Hearing Lewis’s letter, he remembers more reasons to live. To see Cecile married, to welcome Lewis home, to know his grandchildren, to love his wife through all her days, to make amends for his failures and lacks, to become, finally and completely, the man he meant to be.
As she does every day, Libba sits beside his bed and ticks off on her fingers the food that friends and kin have brought to the house. Ham and chicken and potato salad and succotash and custard, pickled peaches and deviled eggs. When he opens his eyes and sees her hands, he smiles. He loves her hands. Unlike the rest of her—her long slender neck and waist and legs—her hands are small and compact, with short blunt fingers and thick palms, hands made for work, not leisure. “My Lord, Howard, I’m going to turn into a butterball if you don’t hurry up and come home to help me eat that food,” she says, running her hands over her hips to show him the danger. The sight of her hips makes him smile too. The smell of her perfume brings pictures: curtai
ns stirring at their bedroom window, himself turning the lock on their door.

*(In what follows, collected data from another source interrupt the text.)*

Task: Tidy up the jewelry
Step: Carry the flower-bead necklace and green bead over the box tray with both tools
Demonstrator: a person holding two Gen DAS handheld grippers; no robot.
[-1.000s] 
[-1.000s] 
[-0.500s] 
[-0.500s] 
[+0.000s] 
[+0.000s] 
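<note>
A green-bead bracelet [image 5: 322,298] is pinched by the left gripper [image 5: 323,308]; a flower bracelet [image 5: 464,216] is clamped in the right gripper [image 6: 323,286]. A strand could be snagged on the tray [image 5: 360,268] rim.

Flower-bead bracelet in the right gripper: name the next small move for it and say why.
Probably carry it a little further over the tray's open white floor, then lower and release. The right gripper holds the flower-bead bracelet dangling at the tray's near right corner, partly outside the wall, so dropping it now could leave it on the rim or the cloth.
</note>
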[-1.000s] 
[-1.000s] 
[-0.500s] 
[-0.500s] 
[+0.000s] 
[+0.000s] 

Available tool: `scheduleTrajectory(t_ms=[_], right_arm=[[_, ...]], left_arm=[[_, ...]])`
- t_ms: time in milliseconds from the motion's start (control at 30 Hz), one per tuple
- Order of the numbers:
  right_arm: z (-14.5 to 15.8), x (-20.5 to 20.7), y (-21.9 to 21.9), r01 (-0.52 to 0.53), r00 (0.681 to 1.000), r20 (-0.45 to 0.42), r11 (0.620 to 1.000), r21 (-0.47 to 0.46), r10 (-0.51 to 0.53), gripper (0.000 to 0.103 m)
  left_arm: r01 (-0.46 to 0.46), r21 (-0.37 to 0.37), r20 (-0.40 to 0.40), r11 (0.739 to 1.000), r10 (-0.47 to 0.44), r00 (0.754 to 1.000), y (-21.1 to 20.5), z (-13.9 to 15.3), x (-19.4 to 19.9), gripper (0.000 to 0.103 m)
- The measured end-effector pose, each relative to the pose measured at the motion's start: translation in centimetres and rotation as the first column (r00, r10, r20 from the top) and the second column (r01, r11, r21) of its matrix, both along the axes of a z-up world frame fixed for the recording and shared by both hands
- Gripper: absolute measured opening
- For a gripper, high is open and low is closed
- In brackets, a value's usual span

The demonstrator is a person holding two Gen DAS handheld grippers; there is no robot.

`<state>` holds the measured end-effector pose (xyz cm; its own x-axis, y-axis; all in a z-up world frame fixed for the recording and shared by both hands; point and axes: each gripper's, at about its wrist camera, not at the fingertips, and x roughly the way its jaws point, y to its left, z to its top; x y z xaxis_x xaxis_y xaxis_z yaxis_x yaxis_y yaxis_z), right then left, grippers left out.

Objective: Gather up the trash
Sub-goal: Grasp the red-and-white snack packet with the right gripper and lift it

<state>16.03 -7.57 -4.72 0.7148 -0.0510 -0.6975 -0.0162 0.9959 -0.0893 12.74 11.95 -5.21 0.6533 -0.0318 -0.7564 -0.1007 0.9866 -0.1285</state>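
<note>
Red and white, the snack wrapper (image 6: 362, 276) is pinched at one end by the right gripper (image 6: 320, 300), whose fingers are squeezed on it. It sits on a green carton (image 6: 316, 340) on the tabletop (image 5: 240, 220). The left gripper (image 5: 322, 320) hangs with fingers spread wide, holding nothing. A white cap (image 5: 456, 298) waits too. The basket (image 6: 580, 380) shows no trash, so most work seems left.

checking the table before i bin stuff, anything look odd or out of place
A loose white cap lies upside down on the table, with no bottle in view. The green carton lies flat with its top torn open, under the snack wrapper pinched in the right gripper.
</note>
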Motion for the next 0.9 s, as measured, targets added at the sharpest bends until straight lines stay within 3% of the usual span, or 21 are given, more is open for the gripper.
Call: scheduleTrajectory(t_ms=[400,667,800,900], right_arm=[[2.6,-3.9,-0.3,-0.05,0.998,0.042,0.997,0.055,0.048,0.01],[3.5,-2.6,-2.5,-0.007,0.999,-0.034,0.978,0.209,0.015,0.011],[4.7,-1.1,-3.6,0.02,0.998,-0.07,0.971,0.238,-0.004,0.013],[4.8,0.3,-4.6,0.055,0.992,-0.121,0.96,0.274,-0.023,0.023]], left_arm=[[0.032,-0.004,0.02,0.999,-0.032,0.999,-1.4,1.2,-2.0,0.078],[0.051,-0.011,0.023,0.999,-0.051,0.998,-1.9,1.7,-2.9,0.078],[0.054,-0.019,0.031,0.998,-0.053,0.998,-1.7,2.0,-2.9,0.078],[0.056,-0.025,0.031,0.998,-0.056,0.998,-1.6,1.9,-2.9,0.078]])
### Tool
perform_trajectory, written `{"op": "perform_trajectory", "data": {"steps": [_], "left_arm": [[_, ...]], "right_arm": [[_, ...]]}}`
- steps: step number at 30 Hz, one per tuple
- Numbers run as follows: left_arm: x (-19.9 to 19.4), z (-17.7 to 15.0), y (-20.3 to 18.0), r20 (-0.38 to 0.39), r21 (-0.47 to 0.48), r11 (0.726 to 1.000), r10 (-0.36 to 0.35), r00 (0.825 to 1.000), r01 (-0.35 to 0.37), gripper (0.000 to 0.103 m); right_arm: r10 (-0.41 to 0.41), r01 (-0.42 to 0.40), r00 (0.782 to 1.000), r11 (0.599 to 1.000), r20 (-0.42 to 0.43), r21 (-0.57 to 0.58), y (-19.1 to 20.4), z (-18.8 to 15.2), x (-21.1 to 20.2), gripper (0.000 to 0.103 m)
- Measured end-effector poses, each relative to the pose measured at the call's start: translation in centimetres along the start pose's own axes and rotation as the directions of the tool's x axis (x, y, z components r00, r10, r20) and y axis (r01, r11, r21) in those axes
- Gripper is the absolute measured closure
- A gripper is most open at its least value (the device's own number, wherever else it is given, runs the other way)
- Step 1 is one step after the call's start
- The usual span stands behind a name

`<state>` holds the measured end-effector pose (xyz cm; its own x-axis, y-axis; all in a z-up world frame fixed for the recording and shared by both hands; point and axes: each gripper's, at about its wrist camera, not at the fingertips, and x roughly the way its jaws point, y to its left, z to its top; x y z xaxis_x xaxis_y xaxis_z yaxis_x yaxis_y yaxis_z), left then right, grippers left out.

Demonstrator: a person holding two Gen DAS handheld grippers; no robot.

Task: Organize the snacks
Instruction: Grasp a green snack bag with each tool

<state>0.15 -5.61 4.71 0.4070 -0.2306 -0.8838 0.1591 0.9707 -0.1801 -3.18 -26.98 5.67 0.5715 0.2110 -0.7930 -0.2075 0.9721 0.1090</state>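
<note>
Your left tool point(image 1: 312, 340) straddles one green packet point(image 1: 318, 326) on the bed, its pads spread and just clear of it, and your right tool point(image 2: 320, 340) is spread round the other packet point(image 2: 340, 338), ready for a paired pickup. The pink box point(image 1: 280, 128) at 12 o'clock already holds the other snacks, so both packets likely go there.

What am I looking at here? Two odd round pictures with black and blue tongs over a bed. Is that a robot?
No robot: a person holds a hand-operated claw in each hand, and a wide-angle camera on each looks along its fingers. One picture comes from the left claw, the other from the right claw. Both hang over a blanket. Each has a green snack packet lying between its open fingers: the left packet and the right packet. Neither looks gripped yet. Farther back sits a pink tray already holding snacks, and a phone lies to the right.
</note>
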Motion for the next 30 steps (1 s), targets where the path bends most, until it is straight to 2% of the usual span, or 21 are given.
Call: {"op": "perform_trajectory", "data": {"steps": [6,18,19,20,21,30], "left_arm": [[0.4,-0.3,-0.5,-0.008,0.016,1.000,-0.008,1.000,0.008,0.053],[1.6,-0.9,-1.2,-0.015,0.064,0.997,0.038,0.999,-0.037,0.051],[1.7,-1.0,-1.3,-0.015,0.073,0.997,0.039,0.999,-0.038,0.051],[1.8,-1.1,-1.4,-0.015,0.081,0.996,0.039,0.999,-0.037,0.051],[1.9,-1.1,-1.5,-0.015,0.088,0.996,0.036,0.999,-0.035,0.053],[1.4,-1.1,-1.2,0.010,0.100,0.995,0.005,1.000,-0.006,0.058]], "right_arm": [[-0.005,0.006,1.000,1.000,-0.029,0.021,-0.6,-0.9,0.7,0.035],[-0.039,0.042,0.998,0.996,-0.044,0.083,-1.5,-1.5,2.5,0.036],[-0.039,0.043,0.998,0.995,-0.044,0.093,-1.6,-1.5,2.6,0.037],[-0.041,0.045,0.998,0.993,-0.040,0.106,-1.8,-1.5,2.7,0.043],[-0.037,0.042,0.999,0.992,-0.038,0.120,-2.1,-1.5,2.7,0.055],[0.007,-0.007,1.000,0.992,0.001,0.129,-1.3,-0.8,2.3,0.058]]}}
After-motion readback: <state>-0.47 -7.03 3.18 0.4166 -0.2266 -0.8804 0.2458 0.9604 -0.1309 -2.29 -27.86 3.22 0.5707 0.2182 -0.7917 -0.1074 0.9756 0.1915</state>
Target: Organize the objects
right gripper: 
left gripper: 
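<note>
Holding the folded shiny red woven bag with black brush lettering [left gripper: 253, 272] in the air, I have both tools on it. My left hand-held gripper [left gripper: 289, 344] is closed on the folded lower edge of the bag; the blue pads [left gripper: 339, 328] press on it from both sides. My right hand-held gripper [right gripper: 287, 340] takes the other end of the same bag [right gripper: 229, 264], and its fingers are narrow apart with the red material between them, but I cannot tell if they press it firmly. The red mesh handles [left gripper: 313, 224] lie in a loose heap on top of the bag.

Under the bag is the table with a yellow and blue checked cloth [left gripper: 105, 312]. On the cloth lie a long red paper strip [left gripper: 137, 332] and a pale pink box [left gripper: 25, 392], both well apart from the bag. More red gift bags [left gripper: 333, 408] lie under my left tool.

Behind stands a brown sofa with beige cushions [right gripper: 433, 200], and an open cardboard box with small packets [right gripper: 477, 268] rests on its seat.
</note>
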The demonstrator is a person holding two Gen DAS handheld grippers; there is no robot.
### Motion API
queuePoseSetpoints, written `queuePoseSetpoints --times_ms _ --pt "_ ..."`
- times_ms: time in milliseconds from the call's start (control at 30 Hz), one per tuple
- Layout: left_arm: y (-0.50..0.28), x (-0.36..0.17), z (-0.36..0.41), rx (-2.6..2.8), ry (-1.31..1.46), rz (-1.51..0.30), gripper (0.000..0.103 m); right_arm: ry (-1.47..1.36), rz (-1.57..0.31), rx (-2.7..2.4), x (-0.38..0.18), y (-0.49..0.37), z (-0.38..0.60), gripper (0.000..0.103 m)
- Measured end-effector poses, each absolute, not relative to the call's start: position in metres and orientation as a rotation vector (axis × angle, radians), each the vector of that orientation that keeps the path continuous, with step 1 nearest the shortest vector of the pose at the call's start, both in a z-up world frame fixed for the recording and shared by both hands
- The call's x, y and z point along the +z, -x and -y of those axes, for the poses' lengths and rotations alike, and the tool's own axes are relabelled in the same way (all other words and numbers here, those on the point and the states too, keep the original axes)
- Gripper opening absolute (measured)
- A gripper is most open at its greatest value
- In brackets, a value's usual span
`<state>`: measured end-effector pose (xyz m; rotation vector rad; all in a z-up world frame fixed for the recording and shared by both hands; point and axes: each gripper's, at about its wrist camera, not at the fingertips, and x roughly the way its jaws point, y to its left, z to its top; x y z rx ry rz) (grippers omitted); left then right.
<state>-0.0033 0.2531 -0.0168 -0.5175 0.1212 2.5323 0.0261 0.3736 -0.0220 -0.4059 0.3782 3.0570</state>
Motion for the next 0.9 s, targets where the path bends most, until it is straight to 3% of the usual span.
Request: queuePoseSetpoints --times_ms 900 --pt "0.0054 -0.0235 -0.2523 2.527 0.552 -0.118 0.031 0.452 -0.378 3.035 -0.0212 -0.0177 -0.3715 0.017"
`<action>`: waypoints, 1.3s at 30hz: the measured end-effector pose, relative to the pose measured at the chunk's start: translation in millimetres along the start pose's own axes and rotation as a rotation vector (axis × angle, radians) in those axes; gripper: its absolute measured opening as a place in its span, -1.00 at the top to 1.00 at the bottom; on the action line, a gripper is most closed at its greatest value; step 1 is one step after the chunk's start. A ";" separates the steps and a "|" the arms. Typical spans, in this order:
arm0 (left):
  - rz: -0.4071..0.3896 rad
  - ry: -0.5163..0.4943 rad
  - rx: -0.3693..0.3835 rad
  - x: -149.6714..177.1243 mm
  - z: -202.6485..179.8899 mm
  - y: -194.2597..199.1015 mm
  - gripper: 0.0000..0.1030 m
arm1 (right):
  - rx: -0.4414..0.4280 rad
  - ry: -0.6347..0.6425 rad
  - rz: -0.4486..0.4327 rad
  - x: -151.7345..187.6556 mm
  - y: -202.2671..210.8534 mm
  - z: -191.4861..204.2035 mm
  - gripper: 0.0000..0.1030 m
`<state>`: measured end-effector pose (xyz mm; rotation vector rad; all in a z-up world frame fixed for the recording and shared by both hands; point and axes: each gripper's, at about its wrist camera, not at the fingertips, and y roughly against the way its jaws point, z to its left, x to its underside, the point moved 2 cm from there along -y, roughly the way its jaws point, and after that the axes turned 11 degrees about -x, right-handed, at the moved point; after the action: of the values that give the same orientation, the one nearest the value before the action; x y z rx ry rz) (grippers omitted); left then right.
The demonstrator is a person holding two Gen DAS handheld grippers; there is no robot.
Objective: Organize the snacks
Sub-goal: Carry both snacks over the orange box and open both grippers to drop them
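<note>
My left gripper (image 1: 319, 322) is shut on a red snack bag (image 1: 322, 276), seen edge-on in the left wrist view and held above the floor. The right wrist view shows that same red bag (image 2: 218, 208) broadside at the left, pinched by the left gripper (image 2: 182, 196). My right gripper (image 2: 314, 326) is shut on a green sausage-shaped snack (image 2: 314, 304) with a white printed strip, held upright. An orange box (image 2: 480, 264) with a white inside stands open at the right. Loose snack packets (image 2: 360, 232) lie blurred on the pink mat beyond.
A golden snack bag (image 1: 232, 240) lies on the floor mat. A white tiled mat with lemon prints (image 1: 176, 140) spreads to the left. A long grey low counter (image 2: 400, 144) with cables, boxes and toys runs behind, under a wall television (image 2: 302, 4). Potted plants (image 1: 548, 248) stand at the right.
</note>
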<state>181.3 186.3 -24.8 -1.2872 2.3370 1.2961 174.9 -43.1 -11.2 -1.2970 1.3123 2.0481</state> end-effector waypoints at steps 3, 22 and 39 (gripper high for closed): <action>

At noon Cecile looks at her father’s hands that lie where they’ve fallen. “Please stop, Mother. He can’t hear you,” she says.
“Of course he can, Cecile, don’t be foolish.” Libba leans over and kisses his forehead. “Look at him smile when I tell him about the food.” As long as they both shall live, she will comfort him, and if Cecile doesn’t approve, she can go about her business and leave them in peace.
When his appetite comes back, she tells him, he can eat himself to sleep, and when he wakes up, she’ll pop another tidbit in his mouth; she’ll fatten him up until he fits into his old cheerful self again. They’ll start with pecans, good old Gloria Grandes from their backyard trees, roasted in butter and salt, the way he likes them. Her aunt’s peaches will ripen, and every Sunday evening he will churn peach ice cream on the back porch. “Look at him smile about that ice cream, Miss Doubting Thomas,” she says to Cecile, raising her voice so that he can hear. This is her last gift to him: trusting as she’s always trusted that what seems to be happening is not.
“You won’t believe it, Howard,” she says. “But Minnie’s back. Just for the time being, of course, but never mind.” She has come out of the goodness of her heart, Libba says, to answer the door and keep track of the food in a notebook that Libba keeps on the table in the foyer. “Minnie’s coming to see you, Howard. She promised,” Libba says.
Minnie. Hearing her name, he hears another—Zeke. Fear comes up in him like thick black smoke, and he runs through it, flailing and thrashing. “Help me up,” he shouts, but no one hears. He needs to get back to his office and start another fire and burn the papers he saved during the terrible autumn of 1926, when three colored people were killed and a New York reporter came down to accuse them all of murder.